* **What the task asks**:
Although the data below contains pictures, please reproduce only its words, exactly.

* **Provided material**:
============================================================

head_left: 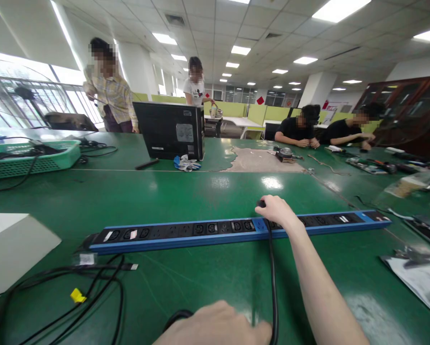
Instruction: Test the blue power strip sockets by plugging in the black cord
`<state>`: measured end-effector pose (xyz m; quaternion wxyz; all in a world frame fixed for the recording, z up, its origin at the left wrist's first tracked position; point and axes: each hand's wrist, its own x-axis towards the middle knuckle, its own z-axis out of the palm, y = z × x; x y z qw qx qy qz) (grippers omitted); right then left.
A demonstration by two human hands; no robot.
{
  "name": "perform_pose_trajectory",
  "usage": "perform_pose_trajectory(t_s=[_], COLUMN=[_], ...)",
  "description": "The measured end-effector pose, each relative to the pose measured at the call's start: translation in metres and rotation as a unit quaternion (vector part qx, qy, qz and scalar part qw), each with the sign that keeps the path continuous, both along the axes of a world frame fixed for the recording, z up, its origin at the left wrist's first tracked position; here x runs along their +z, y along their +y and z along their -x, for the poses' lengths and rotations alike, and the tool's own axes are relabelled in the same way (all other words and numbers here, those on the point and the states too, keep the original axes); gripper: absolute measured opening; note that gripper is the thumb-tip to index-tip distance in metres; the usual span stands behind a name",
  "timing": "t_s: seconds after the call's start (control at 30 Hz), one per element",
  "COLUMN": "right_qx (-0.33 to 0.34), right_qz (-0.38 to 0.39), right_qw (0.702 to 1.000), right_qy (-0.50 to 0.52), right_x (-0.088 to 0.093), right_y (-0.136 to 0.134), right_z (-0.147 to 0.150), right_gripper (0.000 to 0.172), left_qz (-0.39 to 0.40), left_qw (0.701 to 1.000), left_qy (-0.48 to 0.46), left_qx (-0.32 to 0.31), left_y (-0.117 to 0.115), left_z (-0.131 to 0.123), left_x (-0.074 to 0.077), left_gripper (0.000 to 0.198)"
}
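A long blue-and-black power strip point(186, 232) lies across the green table, its row of sockets facing up. Over its right half, my right hand point(277, 211) is closed around a black plug point(261, 203), which shows just past my fingers. A thick black power cable point(273, 278) runs down from beneath that hand toward me. At the bottom edge my left hand point(218, 328), slightly blurred, is closed on this cable. A loop of black cable also shows at its left side. Whether the plug touches the strip is hidden by my right hand.
Loose black cables point(119, 273) with a yellow tag point(78, 295) lie left, beside a white box point(13, 244). Farther back are a green basket point(31, 163), a black computer case point(171, 132) and gloves point(187, 163). A clipboard point(416, 273) lies right. Several people are beyond.
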<state>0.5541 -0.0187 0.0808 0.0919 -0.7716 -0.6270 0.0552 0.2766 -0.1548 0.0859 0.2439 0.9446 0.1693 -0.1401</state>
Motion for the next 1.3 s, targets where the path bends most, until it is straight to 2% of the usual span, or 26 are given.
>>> perform_pose_trajectory(t_s=[0.07, 0.13, 0.17, 0.23, 0.27, 0.37, 0.43, 0.5, 0.6, 0.7, 0.83, 0.97, 1.03, 1.13, 1.23, 1.3], right_qx=[0.073, 0.155, 0.190, 0.230, 0.237, 0.230, 0.214, 0.194, 0.170, 0.157, 0.131, 0.122, 0.126, 0.148, 0.163, 0.164], right_qz=[-0.001, 0.016, 0.028, 0.065, 0.084, 0.099, 0.089, 0.082, 0.051, 0.027, -0.003, 0.004, 0.011, 0.070, 0.183, 0.220], right_qw=[0.988, 0.954, 0.935, 0.907, 0.898, 0.892, 0.908, 0.932, 0.968, 0.984, 0.991, 0.986, 0.986, 0.987, 0.958, 0.943], right_qy=[0.133, 0.257, 0.298, 0.345, 0.361, 0.376, 0.349, 0.294, 0.180, 0.082, -0.030, -0.112, -0.110, 0.000, 0.151, 0.189], right_x=[0.005, 0.007, 0.008, 0.006, 0.003, -0.005, -0.009, -0.011, -0.010, -0.008, -0.008, -0.003, 0.001, 0.007, 0.009, 0.008], right_y=[-0.006, -0.013, -0.017, -0.023, -0.025, -0.026, -0.025, -0.026, -0.031, -0.035, -0.033, -0.024, -0.019, -0.012, -0.007, -0.005], right_z=[0.007, 0.018, 0.025, 0.038, 0.044, 0.063, 0.074, 0.084, 0.099, 0.113, 0.129, 0.139, 0.138, 0.132, 0.125, 0.122], right_gripper=[0.032, 0.033, 0.033, 0.034, 0.036, 0.042, 0.039, 0.032, 0.026, 0.025, 0.026, 0.029, 0.028, 0.026, 0.025, 0.033], left_qz=[0.031, 0.041, 0.016, -0.110, -0.175, -0.297, -0.335, -0.348, -0.351, -0.354, -0.350, -0.349, -0.349, -0.350, -0.349, -0.348], left_qw=[0.995, 0.975, 0.959, 0.910, 0.887, 0.852, 0.847, 0.850, 0.852, 0.851, 0.851, 0.848, 0.846, 0.845, 0.844, 0.844], left_qy=[-0.088, -0.194, -0.226, -0.276, -0.291, -0.301, -0.285, -0.270, -0.260, -0.262, -0.267, -0.274, -0.275, -0.274, -0.275, -0.277], left_qx=[0.026, 0.102, 0.167, 0.288, 0.312, 0.309, 0.297, 0.291, 0.287, 0.286, 0.288, 0.292, 0.293, 0.297, 0.300, 0.299], left_y=[0.015, 0.037, 0.051, 0.078, 0.090, 0.117, 0.125, 0.129, 0.130, 0.130, 0.129, 0.127, 0.127, 0.127, 0.127, 0.127], left_z=[0.001, 0.005, 0.008, 0.015, 0.019, 0.029, 0.034, 0.037, 0.040, 0.042, 0.045, 0.047, 0.049, 0.050, 0.051, 0.052], left_x=[-0.001, -0.006, -0.012, -0.029, -0.040, -0.073, -0.088, -0.095, -0.094, -0.091, -0.091, -0.092, -0.092, -0.093, -0.093, -0.093], left_gripper=[0.034, 0.040, 0.044, 0.033, 0.028, 0.055, 0.059, 0.058, 0.058, 0.057, 0.055, 0.054, 0.054, 0.055, 0.055, 0.055])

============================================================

* **Output**:
head_left: 
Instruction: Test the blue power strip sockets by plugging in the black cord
`<state>`: measured end-effector pose (xyz m; quaternion wxyz; all in a world frame fixed for the recording, z up, its origin at the left wrist's first tracked position; point and axes: each hand's wrist, its own x-axis towards the middle knuckle, its own z-axis out of the palm, y = z × x; x y z qw qx qy qz) (grippers omitted); right then left.
A demonstration by two human hands; no robot.
{
  "name": "perform_pose_trajectory",
  "usage": "perform_pose_trajectory(t_s=[_], COLUMN=[_], ...)",
  "description": "The measured end-effector pose, each relative to the pose measured at the call's start: translation in metres and rotation as a unit quaternion (vector part qx, qy, qz and scalar part qw), each with the sign that keeps the path continuous, both along the axes of a world frame fixed for the recording, z up, its origin at the left wrist's first tracked position; here x runs along their +z, y along their +y and z along their -x, for the poses' lengths and rotations alike, and the tool's own axes are relabelled in the same way (all other words and numbers here, those on the point and the states too, keep the original axes); gripper: absolute measured opening; note that gripper is the thumb-tip to index-tip distance in metres; the usual span stands behind a name",
  "timing": "t_s: seconds after the call's start (control at 30 Hz), one per element",
  "COLUMN": "right_qx (-0.33 to 0.34), right_qz (-0.38 to 0.39), right_qw (0.702 to 1.000), right_qy (-0.50 to 0.52), right_x (-0.088 to 0.093), right_y (-0.136 to 0.134), right_z (-0.147 to 0.150), right_gripper (0.000 to 0.172), left_qz (-0.39 to 0.40), left_qw (0.701 to 1.000), left_qy (-0.48 to 0.46), left_qx (-0.32 to 0.31), left_y (-0.117 to 0.115), left_z (-0.131 to 0.123), left_x (-0.074 to 0.077), left_gripper (0.000 to 0.198)"
}
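A long blue-and-black power strip point(186, 232) lies across the green table, its row of sockets facing up. Over its right half, my right hand point(277, 211) is closed around a black plug point(261, 203), which shows just past my fingers. A thick black power cable point(273, 278) runs down from beneath that hand toward me. At the bottom edge my left hand point(218, 328), slightly blurred, is closed on this cable. A loop of black cable also shows at its left side. Whether the plug touches the strip is hidden by my right hand.
Loose black cables point(119, 273) with a yellow tag point(78, 295) lie left, beside a white box point(13, 244). Farther back are a green basket point(31, 163), a black computer case point(171, 132) and gloves point(187, 163). A clipboard point(416, 273) lies right. Several people are beyond.
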<state>0.5541 -0.0187 0.0808 0.0919 -0.7716 -0.6270 0.0552 0.2766 -0.1548 0.0859 0.2439 0.9446 0.1693 -0.1401</state>
Motion for the next 1.3 s, targets where the path bends most, until it is straight to 2% of the usual span, or 26 are given.
>>> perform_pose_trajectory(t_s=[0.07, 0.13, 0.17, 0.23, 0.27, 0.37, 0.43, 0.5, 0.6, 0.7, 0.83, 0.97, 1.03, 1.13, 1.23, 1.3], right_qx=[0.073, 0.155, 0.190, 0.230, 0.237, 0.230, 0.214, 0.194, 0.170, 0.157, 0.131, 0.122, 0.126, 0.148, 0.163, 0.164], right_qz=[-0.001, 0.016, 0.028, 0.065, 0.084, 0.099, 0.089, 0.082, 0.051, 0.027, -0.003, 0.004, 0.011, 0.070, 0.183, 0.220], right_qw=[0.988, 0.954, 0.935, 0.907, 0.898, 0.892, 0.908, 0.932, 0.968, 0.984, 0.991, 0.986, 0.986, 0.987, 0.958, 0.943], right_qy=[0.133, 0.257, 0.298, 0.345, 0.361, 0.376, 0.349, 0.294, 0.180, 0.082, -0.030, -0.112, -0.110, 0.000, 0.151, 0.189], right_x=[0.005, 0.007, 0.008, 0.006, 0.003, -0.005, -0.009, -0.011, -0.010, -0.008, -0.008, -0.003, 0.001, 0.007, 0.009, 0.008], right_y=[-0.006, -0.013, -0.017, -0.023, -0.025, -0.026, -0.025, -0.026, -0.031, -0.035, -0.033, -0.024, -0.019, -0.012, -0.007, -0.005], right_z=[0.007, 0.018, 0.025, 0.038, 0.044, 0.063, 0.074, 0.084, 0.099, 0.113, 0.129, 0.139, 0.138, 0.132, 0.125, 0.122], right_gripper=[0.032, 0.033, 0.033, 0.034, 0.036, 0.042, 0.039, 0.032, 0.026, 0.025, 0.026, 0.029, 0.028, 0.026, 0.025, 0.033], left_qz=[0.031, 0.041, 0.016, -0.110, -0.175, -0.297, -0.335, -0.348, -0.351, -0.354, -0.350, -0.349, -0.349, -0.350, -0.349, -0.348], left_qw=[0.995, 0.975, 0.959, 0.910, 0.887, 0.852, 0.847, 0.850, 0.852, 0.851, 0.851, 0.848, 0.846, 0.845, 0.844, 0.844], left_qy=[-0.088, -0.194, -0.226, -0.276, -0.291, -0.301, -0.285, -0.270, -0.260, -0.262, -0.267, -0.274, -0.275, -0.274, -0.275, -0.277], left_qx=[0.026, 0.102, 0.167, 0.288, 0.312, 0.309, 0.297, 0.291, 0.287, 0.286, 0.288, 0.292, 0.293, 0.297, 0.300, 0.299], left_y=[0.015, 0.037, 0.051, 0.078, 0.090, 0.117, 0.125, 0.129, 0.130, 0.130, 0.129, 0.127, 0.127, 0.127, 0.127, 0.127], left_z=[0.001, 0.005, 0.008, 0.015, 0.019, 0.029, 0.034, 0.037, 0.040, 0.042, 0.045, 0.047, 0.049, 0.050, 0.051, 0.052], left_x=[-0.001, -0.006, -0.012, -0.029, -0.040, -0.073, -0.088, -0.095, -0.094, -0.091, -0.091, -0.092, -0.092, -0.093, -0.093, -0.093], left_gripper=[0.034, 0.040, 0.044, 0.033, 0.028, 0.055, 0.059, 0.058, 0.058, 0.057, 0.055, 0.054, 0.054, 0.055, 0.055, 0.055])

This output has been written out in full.